Ella is a good student, but before taking matriculation exams in history, Bible studies, literature and math, she took a preparatory course near her home in Tel Aviv. “It cost a few thousand shekels, but I’m almost done,” she says encouragingly, adding: “I’m almost done with the exams.”
That week, she had done a “marathon” – the term prep-course companies use for their intensive study sessions, lasting several hours each.
In Ella’s case, the marathon was in literature. She did just one marathon, but said some of her friends had done five. “It cost them about 2,000 shekels ($573),” she says. “Even though it comes out to just 80 shekels an hour, it adds up.”
Tutoring for the matriculation exam has become a major expense for many families, some of whom shell out between 5,000 and anything up to 25,000 shekels a year on the courses.

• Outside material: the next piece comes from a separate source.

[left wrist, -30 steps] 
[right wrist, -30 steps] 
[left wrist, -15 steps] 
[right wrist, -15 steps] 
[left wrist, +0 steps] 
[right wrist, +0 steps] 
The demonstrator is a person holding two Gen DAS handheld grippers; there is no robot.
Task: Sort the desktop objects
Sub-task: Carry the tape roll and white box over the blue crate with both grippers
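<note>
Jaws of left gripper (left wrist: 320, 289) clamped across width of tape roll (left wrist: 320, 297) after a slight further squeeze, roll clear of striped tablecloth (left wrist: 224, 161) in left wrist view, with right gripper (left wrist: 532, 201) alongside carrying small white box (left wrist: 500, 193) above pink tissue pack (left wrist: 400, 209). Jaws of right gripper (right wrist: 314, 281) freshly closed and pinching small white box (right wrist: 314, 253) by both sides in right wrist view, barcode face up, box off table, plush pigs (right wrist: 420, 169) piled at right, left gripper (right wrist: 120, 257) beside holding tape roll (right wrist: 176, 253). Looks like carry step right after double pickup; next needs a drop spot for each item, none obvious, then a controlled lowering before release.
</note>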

The Education Ministry estimates that the private tutoring market generates annual revenues of about a billion shekels. It includes companies such as Yoel Geva and Kidum, which employ dozens of teachers and offer instruction in small groups as well as individual tutoring. Although individual tutoring is more expensive on an hourly basis, the group marathon sessions can end up costing hundreds of shekels each.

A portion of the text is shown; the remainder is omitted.